**How to complete this task:** Write out the whole listing exactly.
++++ Exercise data
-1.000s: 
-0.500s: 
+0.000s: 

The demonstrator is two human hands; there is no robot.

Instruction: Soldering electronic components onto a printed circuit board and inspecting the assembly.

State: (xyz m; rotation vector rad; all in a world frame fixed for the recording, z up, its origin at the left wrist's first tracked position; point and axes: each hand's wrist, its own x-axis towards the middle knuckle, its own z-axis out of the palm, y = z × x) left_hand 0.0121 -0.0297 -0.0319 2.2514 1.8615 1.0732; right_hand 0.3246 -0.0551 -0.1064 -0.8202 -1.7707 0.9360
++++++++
**Your solution:**
-1.000s: 
-0.500s: 
+0.000s: 

The demonstrator is two human hands; there is no robot.

Instruction: Soldering electronic components onto a printed circuit board and inspecting the assembly.

State: (xyz m; rotation vector rad; all in a world frame fixed for the recording, z up, its origin at the left wrist's first tracked position; point and axes: each hand's wrist, its own x-axis towards the middle knuckle, its own z-axis out of the palm, y = z × x) left_hand 0.0121 -0.0297 -0.0319 2.2514 1.8615 1.0732; right_hand 0.3246 -0.0551 -0.1064 -0.8202 -1.7707 0.9360

The exercise is done, with nothing left to add.